The author weaves quite a bit of comics history into this volume. Parts of this book feel like an issue of Two Morrow’s Back Issue Magazine, especially when he is discussing the twists and turns of writing (and creating) characters like Arion, Lord of Atlantis and the New God, Takion.
The Big Party
Kupperberg’s a likeable, witty guy with a deep respect for the medium. As such, he has a quite a network. For this book, it sometimes feels like he is hosting this grand Gatsby style party at his house for the top comic creators, and you’re invited. And all the esteemed guests are very generous with their nuggets of wisdom.
Each chapter ends with a “PRO Tips”, where writers, artists and editors provide additional insight on the main ideas discussed in that chapter.
And this book takes both a big picture view and gets down to the nitty gritty details. I was impressed to see that Kupperberg even focuses on comic book lettering, and even recruits the leading letterers to share their insights and knowledge with the readers.
It’s About Time!
I’ve seen Kupperberg at conventions with fans and other professionals. He’s always upbeat and encouraging. It’s no surprise that this insightful book is also upbeat and encouraging. It kind of makes me wonder, what took him so long?

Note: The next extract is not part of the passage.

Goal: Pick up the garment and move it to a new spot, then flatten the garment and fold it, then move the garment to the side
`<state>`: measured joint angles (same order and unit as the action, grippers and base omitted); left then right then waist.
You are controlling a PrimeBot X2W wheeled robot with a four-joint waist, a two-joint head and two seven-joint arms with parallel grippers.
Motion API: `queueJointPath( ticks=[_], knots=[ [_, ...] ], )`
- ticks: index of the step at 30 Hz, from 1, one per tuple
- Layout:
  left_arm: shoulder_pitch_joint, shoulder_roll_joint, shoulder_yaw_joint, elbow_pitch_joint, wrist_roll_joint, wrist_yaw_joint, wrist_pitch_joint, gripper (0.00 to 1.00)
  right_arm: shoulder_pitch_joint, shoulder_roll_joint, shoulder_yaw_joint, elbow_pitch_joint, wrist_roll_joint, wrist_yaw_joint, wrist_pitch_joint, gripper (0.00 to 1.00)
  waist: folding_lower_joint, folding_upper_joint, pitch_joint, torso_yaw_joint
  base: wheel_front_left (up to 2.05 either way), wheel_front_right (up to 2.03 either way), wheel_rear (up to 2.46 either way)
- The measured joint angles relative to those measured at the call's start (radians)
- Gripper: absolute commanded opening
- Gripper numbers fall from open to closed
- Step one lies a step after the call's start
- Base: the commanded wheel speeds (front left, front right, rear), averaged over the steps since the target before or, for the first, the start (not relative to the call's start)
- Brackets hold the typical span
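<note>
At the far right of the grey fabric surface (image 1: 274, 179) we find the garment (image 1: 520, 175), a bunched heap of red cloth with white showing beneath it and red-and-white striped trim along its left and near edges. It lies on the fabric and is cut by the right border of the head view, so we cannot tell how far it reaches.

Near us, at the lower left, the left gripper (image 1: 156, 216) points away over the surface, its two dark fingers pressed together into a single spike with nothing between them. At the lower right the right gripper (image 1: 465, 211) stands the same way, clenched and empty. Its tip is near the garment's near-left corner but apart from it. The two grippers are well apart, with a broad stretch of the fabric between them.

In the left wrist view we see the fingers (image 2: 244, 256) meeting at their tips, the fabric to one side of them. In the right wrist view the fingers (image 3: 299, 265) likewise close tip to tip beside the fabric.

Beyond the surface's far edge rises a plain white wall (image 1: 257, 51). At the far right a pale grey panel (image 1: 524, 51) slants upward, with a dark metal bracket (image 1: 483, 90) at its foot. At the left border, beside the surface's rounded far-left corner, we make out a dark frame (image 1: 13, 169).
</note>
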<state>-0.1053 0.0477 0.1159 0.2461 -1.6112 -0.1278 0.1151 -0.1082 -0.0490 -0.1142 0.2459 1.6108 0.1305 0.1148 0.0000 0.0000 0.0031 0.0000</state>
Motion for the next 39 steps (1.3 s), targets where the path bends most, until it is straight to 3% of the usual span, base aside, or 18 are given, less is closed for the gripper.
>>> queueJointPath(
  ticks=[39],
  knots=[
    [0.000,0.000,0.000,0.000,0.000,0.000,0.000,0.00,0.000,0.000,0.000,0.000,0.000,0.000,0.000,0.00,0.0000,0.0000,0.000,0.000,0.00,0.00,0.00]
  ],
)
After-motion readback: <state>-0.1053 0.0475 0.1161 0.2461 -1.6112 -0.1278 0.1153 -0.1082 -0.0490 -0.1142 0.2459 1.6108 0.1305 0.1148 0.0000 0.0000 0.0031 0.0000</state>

“I guess the idea of writing the Guide was kicking around in my head for a while,” Kupperberg reveals. “In fact, I’d pretty much been writing bits and pieces for years, in online columns I did for ComicsCareerNewsletter.com and random blog posts, not to mention in answering all the questions I get from developing writers at conventions and store appearances. After a while, enough people said to me, ‘hey, you ought to write a book!’ that I pulled all the material and wrote that book, Paul Kupperberg’s Illustrated Guide to Writing Comics.”